OBJECTIVE: To examine the efficacy of first trimester screening for trisomy 21 using a combination of maternal age, fetal nuchal translucency (NT), maternal serum free beta-human chorionic gonadotropin (free beta-hCG) and pregnancy-associated plasma protein A (PAPP-A) in a regional setting [maternity unit of the Women's University Hospital, Hannover Medical School (study center); two regional private centers for prenatal diagnosis and human genetics; laboratory for prenatal diagnosis and human genetics]. METHODS: Fetal NT, crown-rump length, maternal serum free beta-hCG and PAPP-A were measured at 11-14 weeks of gestation. Risk calculation was carried out using the FMF computer algorithm. The patients were informed and counseled about possible invasive test options if the risk was 1 in 300 or greater. Fetal outcome was obtained by questionnaires given to the patients or sent to their gynecologists. The detection and false-positive rates for the different screening strategies were calculated. RESULTS: Pregnancy outcome was obtained in 2,497 cases, of which 2,196 cases had completed first trimester screening with NT and maternal serum biochemistry and 301 additional cases had NT measurement only. The median age was 32.5 years. In our population 11 affected fetuses were found.

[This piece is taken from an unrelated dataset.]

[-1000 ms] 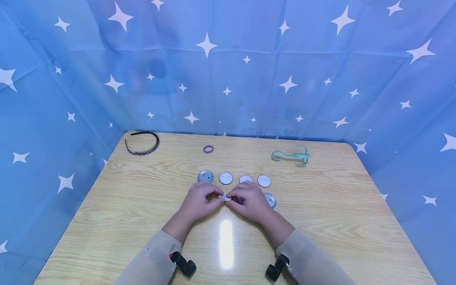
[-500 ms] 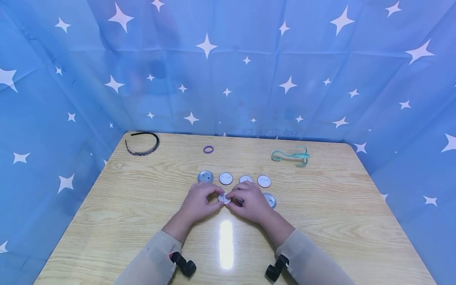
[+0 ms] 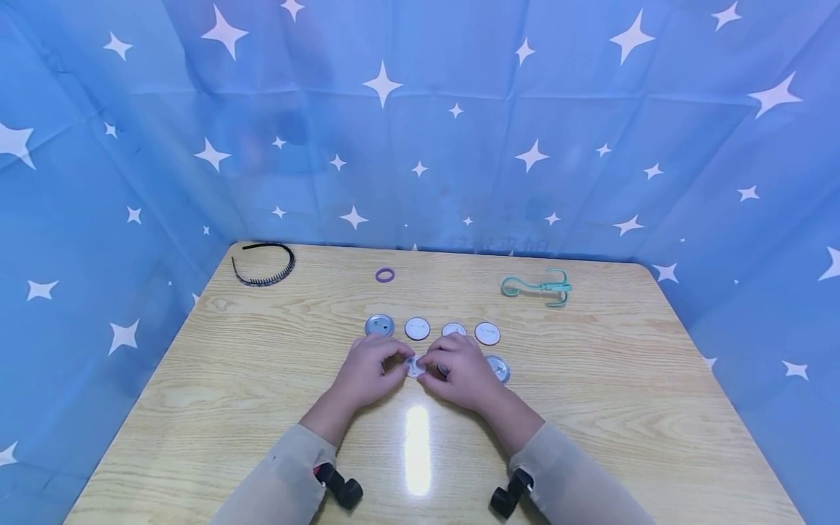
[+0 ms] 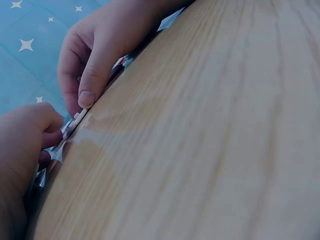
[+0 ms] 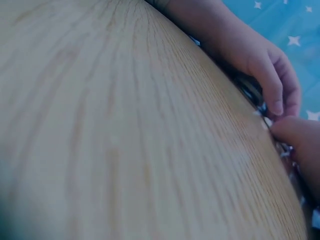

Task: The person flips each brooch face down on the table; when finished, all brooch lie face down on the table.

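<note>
A small round pin badge [image 3: 413, 369], its whitish back turned up, sits mid-table between the two hands in the head view. My left hand [image 3: 366, 370] pinches its left edge with thumb and forefinger. From the other side, my right hand [image 3: 463, 373] has thumb and forefinger at the right edge. In the left wrist view the badge [image 4: 75, 121] shows edge-on, low over the wood, with fingertips of both hands on it. The right wrist view has the hands covering most of it. Partly under the right palm lies another, darker badge [image 3: 442, 370].
Behind the hands is a row of badges: a silver one [image 3: 379, 325], then white-backed ones [image 3: 417, 329] [image 3: 487, 334]. Another silver badge [image 3: 499, 369] lies beside the right hand. Farther back are a black headband [image 3: 264, 281], a purple ring [image 3: 385, 275] and a teal hook [image 3: 538, 286].
The badge between the hands was tilted up on edge a second ago; it has tipped back and now shows its round back lying flatter. Both hands stay in nearly the same place.
</note>
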The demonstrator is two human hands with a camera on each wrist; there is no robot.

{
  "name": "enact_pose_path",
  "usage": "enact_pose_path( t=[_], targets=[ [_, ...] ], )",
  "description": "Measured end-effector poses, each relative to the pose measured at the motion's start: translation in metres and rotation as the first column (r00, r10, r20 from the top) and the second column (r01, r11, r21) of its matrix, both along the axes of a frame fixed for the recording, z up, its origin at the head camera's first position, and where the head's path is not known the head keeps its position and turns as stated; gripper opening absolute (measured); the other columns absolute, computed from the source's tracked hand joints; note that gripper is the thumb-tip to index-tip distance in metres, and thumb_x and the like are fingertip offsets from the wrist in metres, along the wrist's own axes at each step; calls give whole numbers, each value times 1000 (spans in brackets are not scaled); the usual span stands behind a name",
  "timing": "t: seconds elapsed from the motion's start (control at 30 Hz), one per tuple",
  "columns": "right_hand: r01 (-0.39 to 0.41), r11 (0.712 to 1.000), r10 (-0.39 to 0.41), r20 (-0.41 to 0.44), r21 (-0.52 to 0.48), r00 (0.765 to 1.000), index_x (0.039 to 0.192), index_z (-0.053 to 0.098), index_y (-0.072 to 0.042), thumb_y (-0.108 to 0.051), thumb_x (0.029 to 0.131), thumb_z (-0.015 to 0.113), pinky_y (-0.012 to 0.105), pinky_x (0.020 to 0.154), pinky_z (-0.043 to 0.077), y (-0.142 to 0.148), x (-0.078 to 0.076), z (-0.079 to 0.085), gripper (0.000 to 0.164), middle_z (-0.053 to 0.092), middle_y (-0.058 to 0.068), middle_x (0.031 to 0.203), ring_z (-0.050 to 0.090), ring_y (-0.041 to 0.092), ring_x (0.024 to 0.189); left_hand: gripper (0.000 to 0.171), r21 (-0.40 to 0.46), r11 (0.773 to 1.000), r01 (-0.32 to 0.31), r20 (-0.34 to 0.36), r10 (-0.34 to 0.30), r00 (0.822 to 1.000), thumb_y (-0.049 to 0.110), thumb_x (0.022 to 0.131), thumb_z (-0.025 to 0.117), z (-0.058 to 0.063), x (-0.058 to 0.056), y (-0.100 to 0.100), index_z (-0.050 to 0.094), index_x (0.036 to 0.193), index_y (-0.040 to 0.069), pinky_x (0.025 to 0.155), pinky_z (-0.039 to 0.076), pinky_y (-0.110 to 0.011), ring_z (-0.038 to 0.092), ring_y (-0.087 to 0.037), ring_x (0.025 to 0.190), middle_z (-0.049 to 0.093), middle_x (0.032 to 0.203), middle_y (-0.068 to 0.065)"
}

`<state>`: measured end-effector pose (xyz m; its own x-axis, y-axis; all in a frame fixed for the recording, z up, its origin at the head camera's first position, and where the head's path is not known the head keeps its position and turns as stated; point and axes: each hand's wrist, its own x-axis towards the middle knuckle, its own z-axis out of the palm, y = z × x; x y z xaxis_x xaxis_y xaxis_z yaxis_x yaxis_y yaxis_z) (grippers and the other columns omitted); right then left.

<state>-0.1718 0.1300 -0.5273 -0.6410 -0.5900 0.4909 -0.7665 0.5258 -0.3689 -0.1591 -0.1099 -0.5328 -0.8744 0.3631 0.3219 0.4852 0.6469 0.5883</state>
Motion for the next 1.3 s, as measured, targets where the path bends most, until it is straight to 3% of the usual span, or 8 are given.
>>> enact_pose_path(
  t=[0.23,0.57,0.9,1.1,1.3],
  targets=[
    [-7,1000,8,-47,26,999,100,84,-19,-30,85,86,42,87,48,-1,2,2,19,72,-5,100,63,17,97,16,33,999,10,-76,-8,997,17,92,81,-2,0,0,81,107,24,99,47,-47,66,-15,108,77,108,12],
    [-3,1000,4,-65,16,998,106,83,-19,-30,85,83,42,86,48,-1,3,3,24,71,-5,104,62,16,96,15,64,998,25,-123,-17,992,16,91,80,-3,-1,-1,80,105,21,96,50,-43,65,-16,105,77,105,9],
    [40,999,-40,-72,-9,997,110,82,-19,-37,85,78,45,94,48,-12,-1,3,31,70,-2,113,62,20,106,15,148,989,21,-161,4,987,11,89,82,-3,-3,-3,80,104,14,93,52,-41,65,-18,102,76,102,4],
    [117,991,-111,-90,62,990,108,83,-21,-46,86,75,47,96,48,-29,-1,3,35,71,-1,113,63,23,107,15,174,985,11,-185,22,983,12,90,81,-3,-5,-4,79,104,12,94,52,-43,66,-21,101,76,101,1],
    [168,974,-158,-73,153,985,111,82,-21,-51,88,72,47,99,48,-39,1,3,39,71,-2,114,63,24,108,18,114,993,-17,-172,36,984,22,94,79,-1,-7,-8,79,109,12,101,50,-46,67,-24,106,77,107,-1]
  ],
)
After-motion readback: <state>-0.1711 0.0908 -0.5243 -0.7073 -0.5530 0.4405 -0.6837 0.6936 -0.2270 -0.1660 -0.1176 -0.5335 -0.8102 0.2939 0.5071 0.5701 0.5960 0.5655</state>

The estimated risk for trisomy 21 was 1 in 300 or greater in 64, 82, 88 and 88% of affected fetuses using maternal age alone, in combination with nuchal translucency, with maternal serum biochemical markers or with both NT and biochemical markers for a false-positive rate of 28.2, 5.1, 15.3 and 4.0%. CONCLUSIONS: First trimester screening using maternal age, NT, free beta-hCG and PAPP-A is highly effective for the detection of trisomy 21 and is associated with a sensitivity of about 90% for 5% false-positive patients.     

Screening for chromosomal anomalies in the first trimester: does repeat maternal serum screening improve detection rates?

OBJECTIVE: To assess the within person biological variability of first trimester maternal serum biochemical markers of trisomy 21 across the 10-14 week gestational period. To evaluate whether repeat sampling and testing of free beta-hCG and PAPP-A during this period would result in an improved detection rate. METHODS: Women presenting at the first trimester OSCAR clinic have blood collected prior to ultrasound dating and nuchal translucency measurement. All samples are analysed for free beta-hCG and PAPP-A before an accurate estimate of gestation is available. In 10% of cases the gestation is prior to the minimum time for NT measurement (11 weeks) and these women are rebooked for a repeat visit to the clinic at the appropriate time. Our fetal database was interrogated to obtain cases in which two maternal blood samples had been collected and analysed in the 10-14 week period. Using data from the marker correlations and statistical modelling, the impact of repeat testing on detection rate for trisomy 21 at a fixed 5% false positive rate, was assessed. RESULTS: 261 pairs of data were available for analysis collected over a 3 year period. The correlation between free beta-hCG in sample 1 and sample 2 was 0.890 and that for PAPP-A was 0.827. The average within person biological variation for free beta-hCG was 21% and 32% for PAPP-A. The increase in detection rate when using both sets of marker data was 3.5% when using serum biochemistry and maternal age, and 1.3% when using nuchal translucency, serum biochemistry and maternal age. CONCLUSION: Repeat sampling and testing of maternal serum biochemical markers is unlikely to substantially improve first trimester screening performance.